Schumacher is fired by network cheif Edward George Ruddy (William Smith, perhaps better known from the 1977 Clint Eastwood film The Gauntlet) but rehired when ratings for UBS' newscasts explode whenever Howard Beale is on. Max sees Beale becoming more and more insane and is livid because Frank Hackett and programming chief Diana Christenson (Faye Dunawaye in one of the few roles of her career that actually accomplishes something) want to exploit him for the network's ratings.
Hackett fires Schumacher once and for all just before Beale sneaks onto the news set and delivers his most insane speech yet, urging the audience to start yelling "I'm mad as hell and I'm not going to take it anymore!" He thus gets his own talk-show-style series that brings in enormous ratings, but his downfall begins when he reveals that a Saudi front company has purchased CCA and demands viewers lobby the government to stop the deal. To the horror of everyone except Christenson, Beale's speech leads to an avalanche of telegrams to Washington DC demanding the deal be stopped, even though the Saudi front company literally controls the network.
CCA chief Arthur Jensen (Ned Beatty) then gives a growling pep talk to Howard Beale explaining the reality that dollars control things, so Beale does a spectacular about-face and devotes his speeches to pessimistic takes on life and the powerlessness of people. UBS thus begins to collapse, and the only way out is for Christenson to hire out a gang of terrorists who've been a pet project of hers - this leads to the film's funniest scene when the terrorists fight bitterly over royalties from their proposed TV deal, with one of their own calling them out about acting like those despised capitalists - to gun down Beale on his TV show.

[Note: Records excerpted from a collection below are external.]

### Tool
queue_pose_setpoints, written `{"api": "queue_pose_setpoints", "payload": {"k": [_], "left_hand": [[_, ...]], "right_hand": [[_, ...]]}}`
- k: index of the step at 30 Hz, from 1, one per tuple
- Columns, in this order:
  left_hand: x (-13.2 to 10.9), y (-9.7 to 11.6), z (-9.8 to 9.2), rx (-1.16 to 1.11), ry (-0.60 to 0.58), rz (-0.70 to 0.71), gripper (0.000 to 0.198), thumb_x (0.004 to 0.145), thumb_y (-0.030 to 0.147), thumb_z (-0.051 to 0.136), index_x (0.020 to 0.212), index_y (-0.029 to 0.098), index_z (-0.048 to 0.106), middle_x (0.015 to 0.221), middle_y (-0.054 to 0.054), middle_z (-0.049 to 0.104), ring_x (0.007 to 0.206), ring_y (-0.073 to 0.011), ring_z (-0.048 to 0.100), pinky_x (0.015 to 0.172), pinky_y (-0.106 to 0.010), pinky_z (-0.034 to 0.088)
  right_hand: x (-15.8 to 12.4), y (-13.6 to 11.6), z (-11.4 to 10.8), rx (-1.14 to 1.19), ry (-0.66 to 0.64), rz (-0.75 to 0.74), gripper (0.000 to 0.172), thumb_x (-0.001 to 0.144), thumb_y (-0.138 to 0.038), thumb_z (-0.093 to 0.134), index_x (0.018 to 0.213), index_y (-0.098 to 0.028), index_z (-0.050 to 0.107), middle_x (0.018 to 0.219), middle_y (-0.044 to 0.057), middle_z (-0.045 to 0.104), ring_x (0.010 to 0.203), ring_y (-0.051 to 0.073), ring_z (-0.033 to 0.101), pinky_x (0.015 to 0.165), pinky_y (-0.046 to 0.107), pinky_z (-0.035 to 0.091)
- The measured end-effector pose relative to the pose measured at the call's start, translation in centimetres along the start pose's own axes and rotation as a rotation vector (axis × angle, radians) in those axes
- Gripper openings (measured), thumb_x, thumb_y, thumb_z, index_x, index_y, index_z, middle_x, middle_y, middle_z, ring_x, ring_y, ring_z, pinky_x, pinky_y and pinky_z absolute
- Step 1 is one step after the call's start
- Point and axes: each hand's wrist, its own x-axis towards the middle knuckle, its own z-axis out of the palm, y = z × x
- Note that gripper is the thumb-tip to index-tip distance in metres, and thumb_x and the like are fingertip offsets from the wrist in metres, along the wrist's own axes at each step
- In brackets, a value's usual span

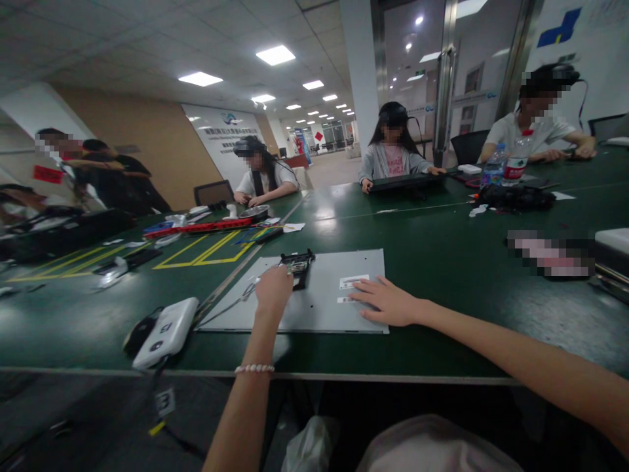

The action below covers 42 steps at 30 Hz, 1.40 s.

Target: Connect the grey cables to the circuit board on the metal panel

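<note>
Forearms [506, 347] lead to a flat, labelled grey panel [327, 288]; right grip [393, 305] spread, left grip [275, 288] unclear.

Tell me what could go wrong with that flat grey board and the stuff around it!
The white box sits near the front edge of the green table, its dark cable hanging down, so a tug might pull it off. A thin cable lies across the grey board beside the left hand and could snag.
</note>
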Motion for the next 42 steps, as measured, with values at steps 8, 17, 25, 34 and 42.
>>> {"api": "queue_pose_setpoints", "payload": {"k": [8, 17, 25, 34, 42], "left_hand": [[2.3, -5.0, 2.8, -0.001, -0.012, -0.102, 0.036, 0.088, 0.013, 0.037, 0.104, 0.013, 0.069, 0.103, -0.020, 0.070, 0.098, -0.0316, 0.066, 0.077, -0.036, 0.050], [5.0, -4.0, -0.9, -0.114, 0.314, -0.097, 0.043, 0.097, 0.029, 0.030, 0.120, 0.019, 0.065, 0.106, -0.016, 0.070, 0.098, -0.0305, 0.066, 0.081, -0.037, 0.048], [8.5, 4.4, 0.6, -0.156, 0.150, -0.004, 0.039, 0.095, 0.018, 0.033, 0.113, 0.013, 0.067, 0.109, -0.018, 0.070, 0.105, -0.0279, 0.064, 0.086, -0.034, 0.046], [8.1, 2.3, 3.0, -0.291, 0.152, -0.075, 0.040, 0.098, 0.027, 0.033, 0.131, 0.016, 0.052, 0.122, -0.016, 0.065, 0.115, -0.0281, 0.060, 0.094, -0.040, 0.043], [8.3, 0.3, 4.0, -0.327, 0.034, -0.228, 0.036, 0.092, 0.024, 0.038, 0.120, 0.015, 0.059, 0.122, -0.021, 0.064, 0.116, -0.0347, 0.058, 0.098, -0.055, 0.040]], "right_hand": [[-0.1, 0.1, -0.1, 0.030, -0.014, 0.001, 0.061, 0.099, -0.054, 0.030, 0.152, -0.024, 0.032, 0.161, 0.009, 0.022, 0.148, 0.029, 0.018, 0.117, 0.058, 0.009], [-0.1, 0.1, 0.2, 0.010, -0.017, 0.010, 0.060, 0.099, -0.054, 0.030, 0.152, -0.025, 0.032, 0.161, 0.009, 0.022, 0.147, 0.029, 0.019, 0.117, 0.057, 0.009], [0.1, 0.0, 0.0, 0.001, -0.013, 0.012, 0.062, 0.099, -0.056, 0.029, 0.152, -0.024, 0.033, 0.161, 0.010, 0.023, 0.147, 0.031, 0.020, 0.116, 0.058, 0.011], [0.0, 0.0, 0.2, -0.018, -0.006, 0.009, 0.059, 0.100, -0.052, 0.032, 0.152, -0.024, 0.033, 0.161, 0.010, 0.023, 0.147, 0.030, 0.020, 0.116, 0.058, 0.011], [-0.1, 0.1, -0.2, 0.011, -0.028, -0.012, 0.061, 0.100, -0.054, 0.029, 0.153, -0.023, 0.031, 0.161, 0.011, 0.022, 0.148, 0.030, 0.018, 0.116, 0.058, 0.011]]}}
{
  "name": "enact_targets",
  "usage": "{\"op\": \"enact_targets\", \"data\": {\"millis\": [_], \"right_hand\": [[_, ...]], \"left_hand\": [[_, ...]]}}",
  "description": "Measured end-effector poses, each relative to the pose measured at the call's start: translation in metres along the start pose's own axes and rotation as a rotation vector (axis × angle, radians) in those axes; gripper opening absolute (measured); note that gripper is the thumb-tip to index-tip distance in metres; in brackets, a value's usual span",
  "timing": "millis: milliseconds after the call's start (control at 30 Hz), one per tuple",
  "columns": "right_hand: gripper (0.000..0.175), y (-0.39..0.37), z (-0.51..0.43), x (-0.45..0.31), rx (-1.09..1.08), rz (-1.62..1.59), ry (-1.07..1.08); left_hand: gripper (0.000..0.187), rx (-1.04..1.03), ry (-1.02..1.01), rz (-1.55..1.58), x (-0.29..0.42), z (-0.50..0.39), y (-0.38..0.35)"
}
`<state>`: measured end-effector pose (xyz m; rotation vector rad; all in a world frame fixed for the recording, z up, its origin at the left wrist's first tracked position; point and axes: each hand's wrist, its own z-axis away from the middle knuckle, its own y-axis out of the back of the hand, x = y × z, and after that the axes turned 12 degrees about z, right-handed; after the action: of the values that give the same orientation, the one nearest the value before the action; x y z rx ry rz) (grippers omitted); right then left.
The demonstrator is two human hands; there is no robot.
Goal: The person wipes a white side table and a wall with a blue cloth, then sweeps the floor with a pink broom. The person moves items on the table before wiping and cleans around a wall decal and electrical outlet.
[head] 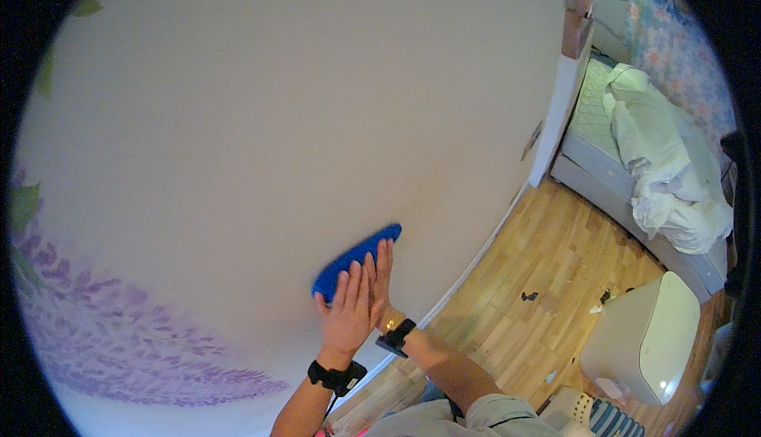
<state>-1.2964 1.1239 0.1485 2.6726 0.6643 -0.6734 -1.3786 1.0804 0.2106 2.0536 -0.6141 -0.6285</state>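
A folded blue cloth (354,263) lies flat against a pale wall (285,139). On its lower left part rests my left hand (349,312), palm down with the fingers stretched out. My right hand (379,285) is beside it, its edge touching the left, fingers extended over the cloth's right part. Both hands press the cloth to the wall rather than grasp it. Black straps with small devices sit on both wrists, and a gold-coloured bracelet is on the right one. Purple painted flowers (137,348) spread across the wall at lower left.
A white baseboard (469,270) edges the wood floor (511,282). At right stand a bed (600,157) with rumpled white bedding (660,151) and a white bin-like container (630,330). Small dark scraps (529,296) lie on the floor. A striped cloth (615,419) is at lower right.
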Motion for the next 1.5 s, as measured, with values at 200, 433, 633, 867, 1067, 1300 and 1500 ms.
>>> {"op": "enact_targets", "data": {"millis": [200,433,633,867,1067,1300,1500], "right_hand": [[0.063,0.012,0.007,0.01,-0.098,0.046,-0.073],[0.061,0.01,-0.077,0.009,0.045,-0.001,0.066],[0.065,0.018,0.003,0.011,-0.111,-0.015,-0.056],[0.059,0.013,-0.041,-0.002,-0.056,0.026,0.055],[0.055,0.005,-0.049,-0.016,-0.01,-0.043,0.134],[0.06,0.009,-0.004,-0.02,-0.089,-0.042,0.128],[0.051,0.005,-0.058,-0.036,-0.046,-0.018,0.182]], "left_hand": [[0.067,-0.095,-0.022,0.084,0.01,-0.008,-0.012],[0.066,0.115,0.056,0.097,0.009,-0.063,0.029],[0.066,-0.082,-0.009,-0.012,0.016,-0.011,-0.007],[0.063,0.09,0.052,0.086,0.002,-0.027,0.018],[0.057,0.202,0.133,0.069,-0.004,-0.021,0.025],[0.062,0.105,0.06,-0.002,-0.005,0.019,0.006],[0.058,0.265,0.172,0.131,-0.016,-0.009,0.04]]}}
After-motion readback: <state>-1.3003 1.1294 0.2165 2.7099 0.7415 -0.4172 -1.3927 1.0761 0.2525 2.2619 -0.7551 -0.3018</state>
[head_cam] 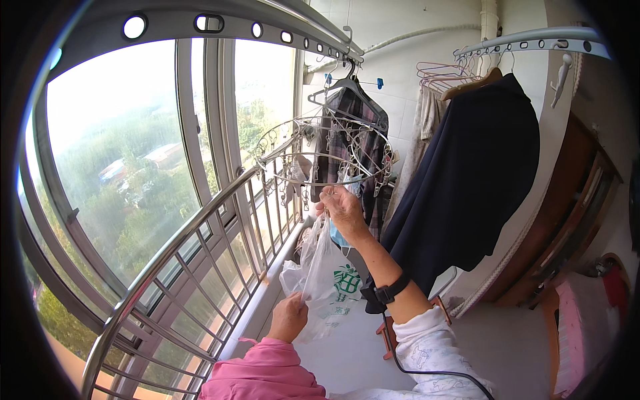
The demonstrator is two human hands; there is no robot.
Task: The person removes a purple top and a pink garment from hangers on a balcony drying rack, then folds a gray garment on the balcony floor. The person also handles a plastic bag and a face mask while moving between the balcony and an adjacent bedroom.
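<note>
A thin translucent plastic bag [327, 285] with green printing hangs before me, below a round metal clip hanger [325, 150]. My right hand [345, 212] pinches the gathered top of the bag just under the hanger's lower ring. Whether a clip also grips the bag there is hidden by my fingers. Lower down, my left hand [290, 317] grasps the bag's left side. Close behind my right hand hangs a light blue face mask [339, 236], partly covered by the hand and the bag. Small metal clips dangle around the hanger's rings.
Along the left runs a metal railing [175, 245] in front of windows. A plaid shirt [372, 145] hangs behind the clip hanger. To the right, a dark garment [465, 190] hangs from a perforated drying rail [530, 45]. A black cable [440, 372] trails from my right wrist strap.
</note>
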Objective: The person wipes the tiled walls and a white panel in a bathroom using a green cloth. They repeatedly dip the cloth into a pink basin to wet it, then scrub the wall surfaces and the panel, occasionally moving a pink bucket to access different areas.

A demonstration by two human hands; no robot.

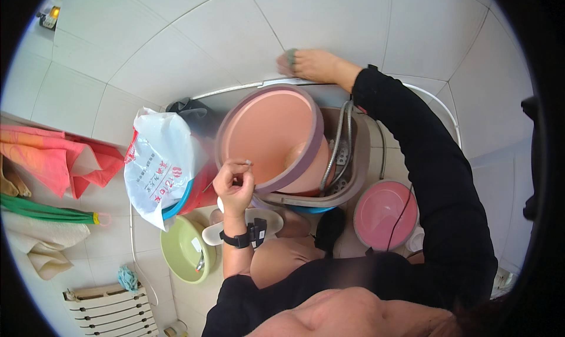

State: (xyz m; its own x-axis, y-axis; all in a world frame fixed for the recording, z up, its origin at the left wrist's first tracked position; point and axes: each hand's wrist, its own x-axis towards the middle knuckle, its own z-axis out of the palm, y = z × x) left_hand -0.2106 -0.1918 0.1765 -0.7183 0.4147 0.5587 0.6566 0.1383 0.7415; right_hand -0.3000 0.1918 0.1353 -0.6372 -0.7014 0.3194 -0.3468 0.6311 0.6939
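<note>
My right hand (311, 65) presses a small greenish scrubbing pad or cloth (291, 56) against the white tiled wall (335, 23), just above the ledge; its fingertips are blurred. Nearer to me, my left hand (236, 180) is raised with curled fingers at the near rim of a pink plastic basin (265, 134). A tiny whitish bit (248, 162) shows at its fingertips; what it is cannot be told. The tilted basin rests in a larger brownish tub (363, 147), beside a coiled metal shower hose (337, 142).
Left of the basin stands a red bucket (203, 178) with a white plastic bag (163, 160) over it. A green basin (183, 248) and a pink lidded or upturned basin (385, 213) sit on the floor. Towels (62, 156) hang at the left, above a slatted rack (112, 312).
</note>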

The rambling nature of the film's message stems in part from the fact that the script is a black-humor satire by noted playwright Paddy Chayevsky. This rambling nature makes it difficult for the audience to really catch what the message is - are we supposed to hate TV for being TV, or for letting corporations control things? That corporations do not wield the clout the film implies comes through every day by the often reprehensible treatment they get from government, the MSM, and so forth - when was the last time a film or TV show ever stood up for corporations and against their critics? Even so, Lumet steers a brilliant story forward into a crackling good film.
This really conveys how good a director Sidney Lumet was. Almost regardless of how absurd the story's point of view can be, Lumet tells it and makes the audience enjoy it.